Historic church temporarily spared

Published: Wednesday, Feb. 7 2007 9:14 a.m. MST

PROVO — The Provo City Council issued a stay of execution late Tuesday night for the city's historic Catholic Church building, giving preservationists 54 days to come up with $1.2 million.

If they fail, it is clear the council will vote April 3 to remove the building from the city's landmarks register, clearing the way for the property at 172 N. 500 West to be sold and the building torn down.

The sale will help fund a new church for the financially strapped St. Francis of Assisi Parish in Orem.

Parishioners did not like the council's decision, and one said the delay could scare off the buyer who signed a contract to pay $1.2 million for the property on the condition the city removed it from the register.

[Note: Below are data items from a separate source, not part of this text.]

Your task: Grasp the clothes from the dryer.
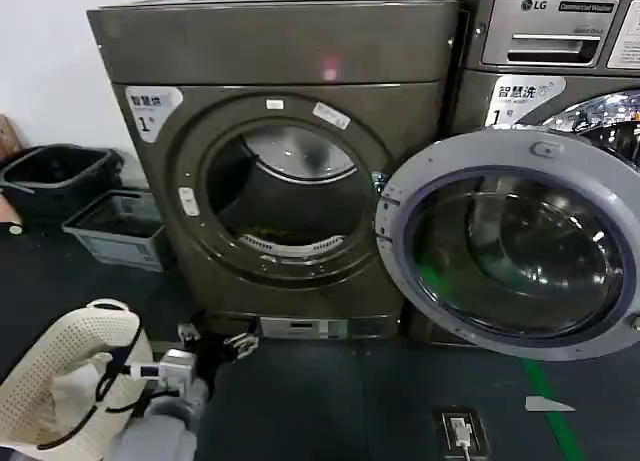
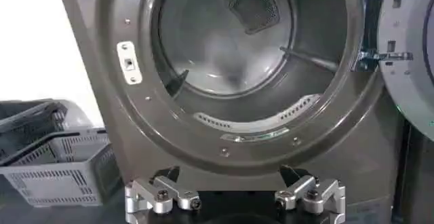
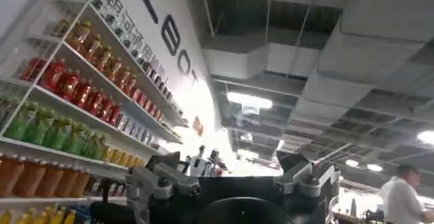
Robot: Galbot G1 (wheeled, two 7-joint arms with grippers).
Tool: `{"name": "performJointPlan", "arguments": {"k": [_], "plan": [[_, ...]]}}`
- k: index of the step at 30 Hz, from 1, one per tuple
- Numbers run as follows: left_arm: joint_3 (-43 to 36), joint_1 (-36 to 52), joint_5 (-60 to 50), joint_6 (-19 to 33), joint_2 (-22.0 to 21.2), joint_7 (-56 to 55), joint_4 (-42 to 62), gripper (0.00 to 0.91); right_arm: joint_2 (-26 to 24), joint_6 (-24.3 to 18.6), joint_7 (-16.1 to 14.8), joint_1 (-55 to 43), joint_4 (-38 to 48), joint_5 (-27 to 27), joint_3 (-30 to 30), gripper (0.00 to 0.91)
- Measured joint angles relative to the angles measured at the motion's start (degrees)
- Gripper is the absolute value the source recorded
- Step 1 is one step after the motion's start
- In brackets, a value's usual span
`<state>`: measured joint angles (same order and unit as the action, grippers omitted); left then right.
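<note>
I am holding my left gripper (image 2: 234, 195), jaws spread and empty, low before the dryer (image 1: 280, 161), whose door (image 1: 510, 243) is open; the clothes (image 1: 262, 230) are waiting inside, and my right gripper (image 3: 234, 184), spread too, is idling away from it.

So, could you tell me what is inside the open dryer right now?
Inside the dryer, the bare metal drum and a hint of yellow-green clothes low at the front; the door rim hides the drum floor.
</note>
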<state>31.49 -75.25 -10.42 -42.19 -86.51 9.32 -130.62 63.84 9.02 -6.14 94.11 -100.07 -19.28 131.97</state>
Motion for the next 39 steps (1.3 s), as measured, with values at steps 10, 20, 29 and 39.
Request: {"name": "performJointPlan", "arguments": {"k": [10,20,29,39], "plan": [[-0.04,-0.03,0.00,0.00,0.02,0.00,0.02,0.907,0.34,0.07,0.74,0.02,-0.50,-1.54,0.12,0.907],[-0.10,-0.04,-0.14,0.00,-0.01,0.10,0.05,0.907,0.38,-0.13,0.72,-0.03,-0.56,-3.11,0.22,0.907],[-0.09,0.11,-0.15,0.00,0.21,0.11,0.05,0.907,0.36,-0.15,0.72,0.06,-0.62,-3.90,0.42,0.907],[-0.11,0.56,-0.13,0.00,0.00,0.03,0.53,0.907,0.52,-0.29,0.65,0.14,-0.89,-4.44,0.46,0.907]]}}
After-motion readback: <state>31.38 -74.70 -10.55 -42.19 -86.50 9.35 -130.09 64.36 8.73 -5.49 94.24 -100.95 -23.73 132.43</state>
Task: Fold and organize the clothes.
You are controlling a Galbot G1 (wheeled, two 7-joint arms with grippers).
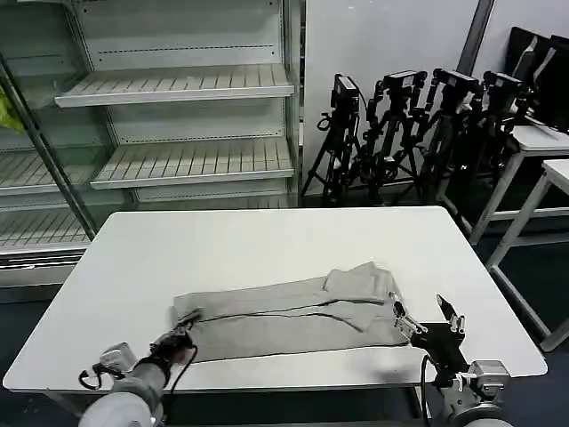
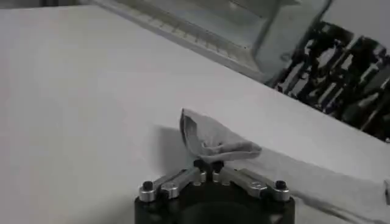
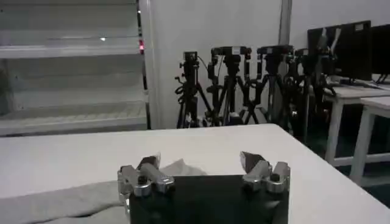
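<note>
The clothes are one light grey T-shirt, folded into a long band across the front half of the white table. My left gripper sits at the band's left end, shut on a corner of the shirt. In the left wrist view that corner stands up in a crumpled peak just beyond the closed gripper. My right gripper hovers open at the band's right end, near the table's front right. In the right wrist view its gripper has nothing between the spread fingers, and the grey shirt lies beside it.
Empty white store shelves stand behind the table on the left. A row of black tripods lines the wall behind on the right. More white tables stand at the far right. The table's back half is bare.
</note>
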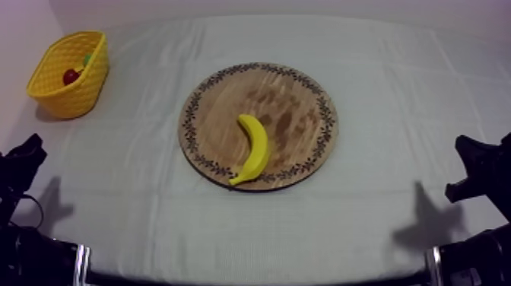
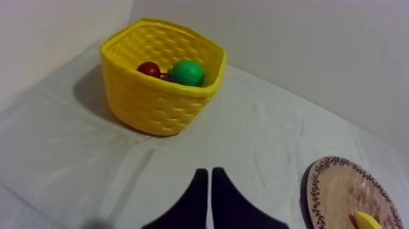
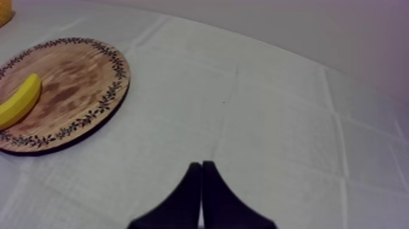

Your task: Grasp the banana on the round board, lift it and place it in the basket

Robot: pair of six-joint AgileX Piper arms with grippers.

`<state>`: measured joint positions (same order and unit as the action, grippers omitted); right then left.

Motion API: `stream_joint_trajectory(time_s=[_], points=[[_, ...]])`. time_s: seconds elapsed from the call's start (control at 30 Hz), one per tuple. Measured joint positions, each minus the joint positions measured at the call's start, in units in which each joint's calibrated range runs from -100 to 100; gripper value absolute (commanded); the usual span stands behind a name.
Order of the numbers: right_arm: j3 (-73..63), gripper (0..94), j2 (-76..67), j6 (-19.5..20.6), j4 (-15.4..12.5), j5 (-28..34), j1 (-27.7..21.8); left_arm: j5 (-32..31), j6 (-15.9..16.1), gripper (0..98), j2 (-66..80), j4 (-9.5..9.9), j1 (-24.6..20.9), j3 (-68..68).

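Note:
A yellow banana [image 1: 254,147] lies on the round wooden board [image 1: 304,106] at the table's middle, its tip near the board's front rim. The yellow basket [image 1: 70,74] stands at the far left and holds a small red fruit [image 1: 71,76] and a green fruit [image 2: 187,72]. My left gripper [image 1: 24,156] rests low at the left, shut on nothing, its fingers [image 2: 210,183] together as a wedge pointing toward the basket [image 2: 159,76]. My right gripper [image 1: 465,156] rests low at the right, shut as well [image 3: 201,167], with the board [image 3: 79,67] and banana [image 3: 19,100] off to its side.
Grey-white cloth [image 1: 395,76] covers the table, with open room between the board and basket and on the right half. A pale wall runs behind the basket.

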<state>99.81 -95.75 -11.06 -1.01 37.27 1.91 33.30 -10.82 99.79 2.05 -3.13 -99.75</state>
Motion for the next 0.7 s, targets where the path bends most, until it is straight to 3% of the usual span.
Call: stream_joint_trajectory(time_s=[0.5, 0.7], points=[[0.0, 0.3, 0.0, 0.0, 0.1, 0.1, 0.0, 0.0, 0.0, 0.1, 0.0, 0.0, 0.0, 0.0], [0.0, 0.3, 0.0, 0.0, 0.1, -0.1, 0.0, 0.0, -3.1, 0.1, 0.0, 0.0, -0.3, 0.0]])
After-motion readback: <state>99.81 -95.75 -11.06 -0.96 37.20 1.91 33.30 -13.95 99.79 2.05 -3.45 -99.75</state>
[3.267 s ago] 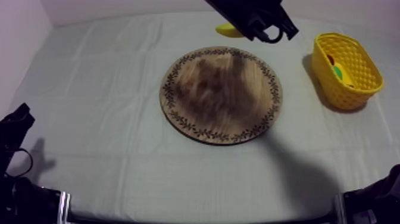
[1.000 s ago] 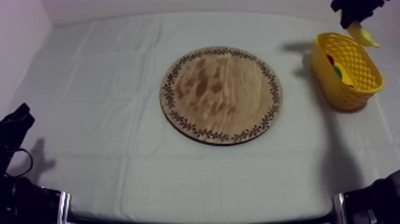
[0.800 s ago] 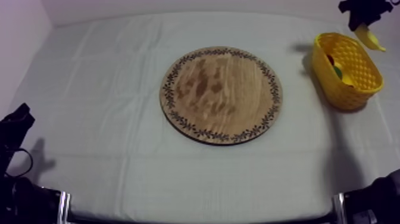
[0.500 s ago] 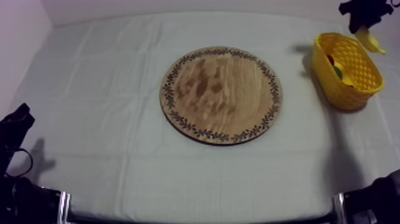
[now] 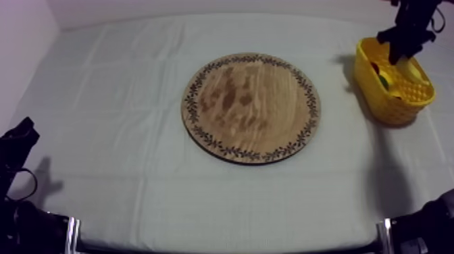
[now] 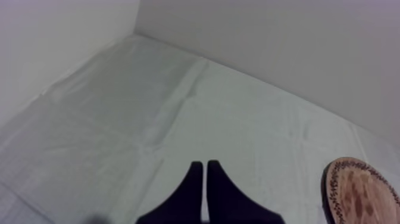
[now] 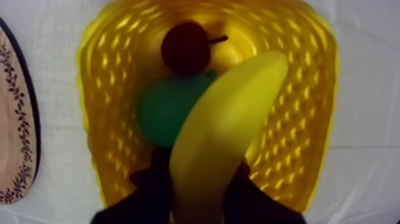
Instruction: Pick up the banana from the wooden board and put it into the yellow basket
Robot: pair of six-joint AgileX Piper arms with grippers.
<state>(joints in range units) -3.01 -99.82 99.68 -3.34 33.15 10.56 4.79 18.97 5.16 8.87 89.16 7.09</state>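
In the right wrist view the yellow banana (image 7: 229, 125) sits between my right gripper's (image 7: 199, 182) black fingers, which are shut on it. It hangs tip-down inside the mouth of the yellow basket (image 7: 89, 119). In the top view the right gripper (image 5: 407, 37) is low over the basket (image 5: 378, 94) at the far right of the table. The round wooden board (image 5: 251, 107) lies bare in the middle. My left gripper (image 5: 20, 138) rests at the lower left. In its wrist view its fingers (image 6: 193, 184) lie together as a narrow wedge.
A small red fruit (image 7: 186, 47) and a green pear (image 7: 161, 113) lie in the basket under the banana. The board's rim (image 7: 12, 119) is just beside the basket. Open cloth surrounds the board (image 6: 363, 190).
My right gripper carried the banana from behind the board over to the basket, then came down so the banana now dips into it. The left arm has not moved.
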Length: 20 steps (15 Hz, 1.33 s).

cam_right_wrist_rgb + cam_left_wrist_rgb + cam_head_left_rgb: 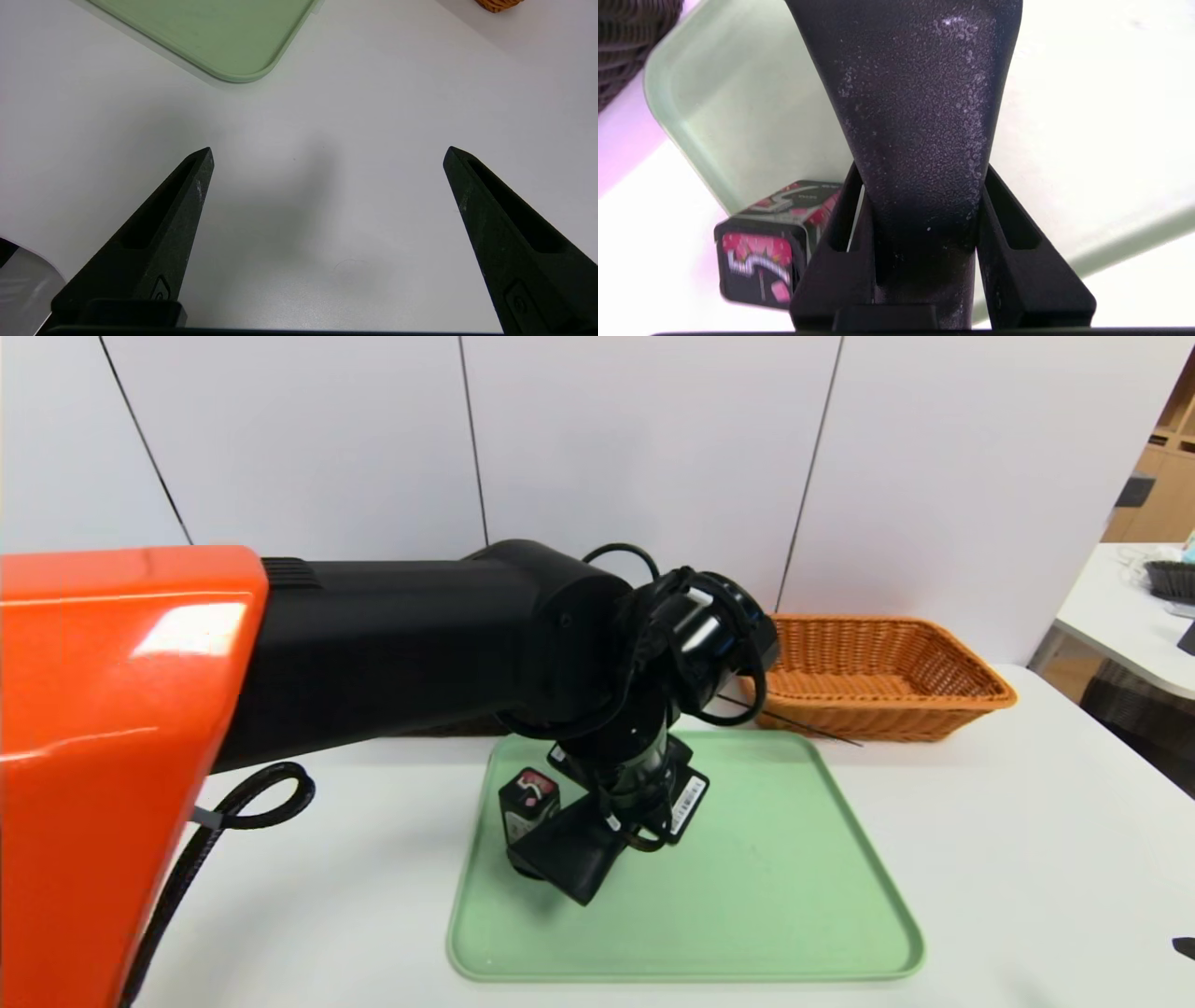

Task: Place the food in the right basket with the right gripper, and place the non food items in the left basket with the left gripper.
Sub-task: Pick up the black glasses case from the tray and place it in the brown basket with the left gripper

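Orange arm housing point(112, 709) looms closest, and the left arm reaches from it across the green tray point(747, 896). Over that tray the left gripper point(920, 172) is clamped on a dark, tapered object point(920, 93). A swing towards the left could knock the black "5" box point(529, 798), standing just beside it on the tray, because the load sticks out so close. The slanting sides might also let it slip or twist if the pinch is weak.

The brown wicker basket point(873, 709) on the right shows bare weave where I can see inside. The dark wicker basket point(630, 42) is mostly behind the arm; its contents I cannot tell. The right gripper point(329, 156) waits over the table point(303, 210) near a tray corner, jaws wide and holding nothing.
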Each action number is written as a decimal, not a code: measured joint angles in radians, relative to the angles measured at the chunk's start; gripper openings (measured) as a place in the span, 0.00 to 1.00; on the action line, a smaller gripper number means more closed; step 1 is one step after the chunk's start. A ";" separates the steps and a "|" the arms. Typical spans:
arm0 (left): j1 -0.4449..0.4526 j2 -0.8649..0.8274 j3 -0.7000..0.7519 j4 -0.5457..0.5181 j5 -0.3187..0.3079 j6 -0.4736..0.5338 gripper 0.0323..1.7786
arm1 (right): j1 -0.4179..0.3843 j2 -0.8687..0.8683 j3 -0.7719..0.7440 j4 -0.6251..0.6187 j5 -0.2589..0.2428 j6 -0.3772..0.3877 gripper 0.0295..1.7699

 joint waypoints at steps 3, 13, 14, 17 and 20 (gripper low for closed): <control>-0.049 -0.050 0.000 -0.002 0.016 0.027 0.33 | 0.000 0.000 0.000 0.000 -0.001 0.000 0.96; -0.067 -0.267 0.000 -0.133 0.098 0.399 0.33 | 0.000 -0.012 0.004 0.000 0.000 -0.004 0.96; -0.046 -0.290 0.000 -0.147 0.099 0.443 0.33 | 0.000 -0.011 0.003 0.000 0.000 -0.007 0.96; 0.039 -0.351 0.000 -0.165 0.091 0.554 0.32 | 0.000 -0.011 0.003 0.000 0.002 -0.009 0.96; 0.131 -0.396 0.000 -0.175 0.025 0.668 0.32 | 0.000 -0.011 0.004 0.000 0.002 -0.009 0.96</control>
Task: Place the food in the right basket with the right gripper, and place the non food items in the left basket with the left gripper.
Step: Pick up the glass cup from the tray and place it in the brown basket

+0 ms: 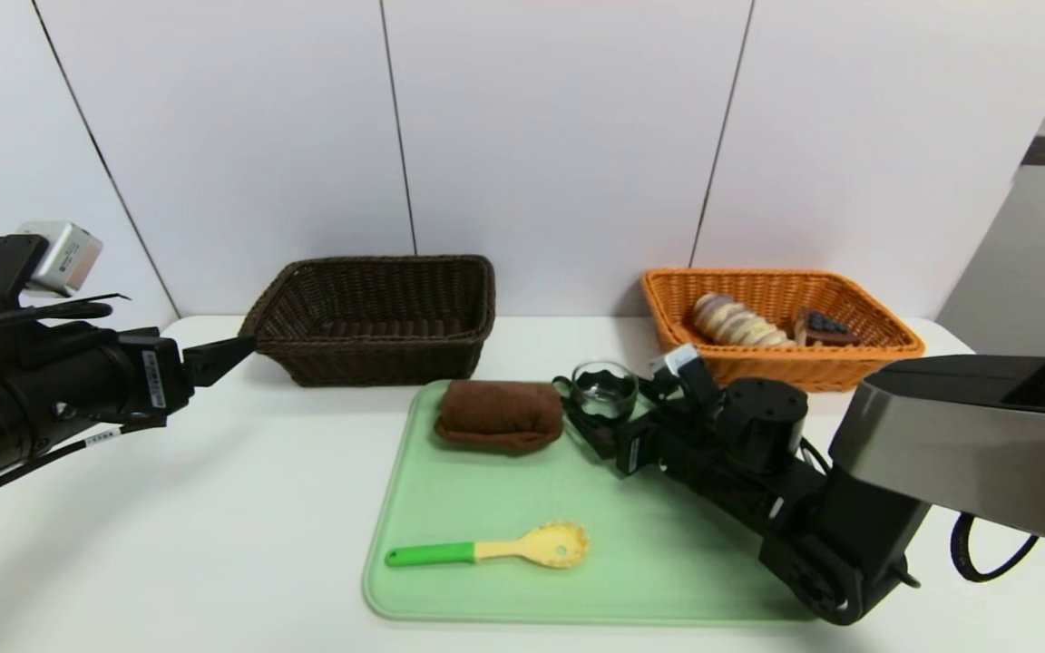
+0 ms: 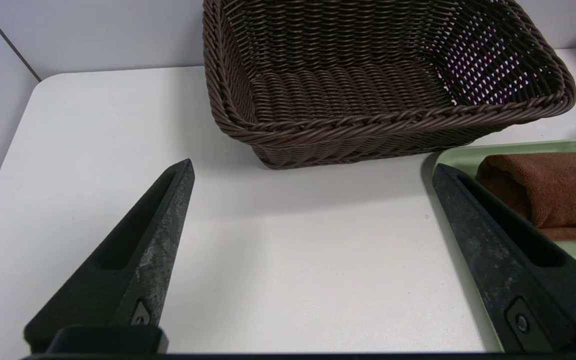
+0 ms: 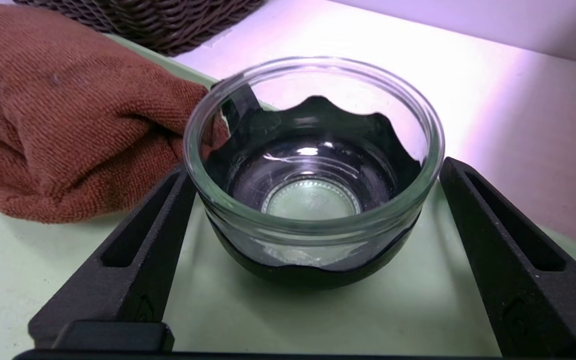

The contract's option doesn't expire until April, but Tommy George isn't sure the developer will sit on a back burner.

"It may be dead now," George said of the deal. "They're going to sit around and wait two months to see if we get a better offer? What kind of baloney is that?"

The stay came at the 11th hour, literally and figuratively. Preservationists expected to lose the council vote — and lose the building to bulldozers — before Tuesday's public hearing stretched over most of three hours until it was nearly 11 p.m.

Council members voted 4-3 to postpone the decision on removing the church from the register, but at least one, Cynthia Dayton, told the parish's pastor, The Rev. Michael Sciumbato, after the meeting that she'll switch sides April 3 and vote for removal if a group of preservationists and area neighbors fail to raise the money to buy it.

Dayton, Cindy Richards, Cindy Clark and Midge Johnson voted for the postponement. Barbara Sandstrom, George Stewart and Steve Turley voted against it.

The parish, repeatedly described as poor by parishioners, would shoulder the cost of the council-imposed delay if construction-material costs rise. A reprieve for the building also means more discomfort for parishioners, who must continue to hold mass and other sacred events in a gymnasium in Orem adjacent to the land where they dream of building the new church.

"We have our babies blessed and baptized in a gymnasium," parishioner Suzanne Judd told the council. "We have fathers walking their daughters down the aisle for their weddings in a gymnasium. We hold our funerals there, too. It hurts me you don't care about my grandbabies being blessed or baptized in a gymnasium instead of a chapel or church."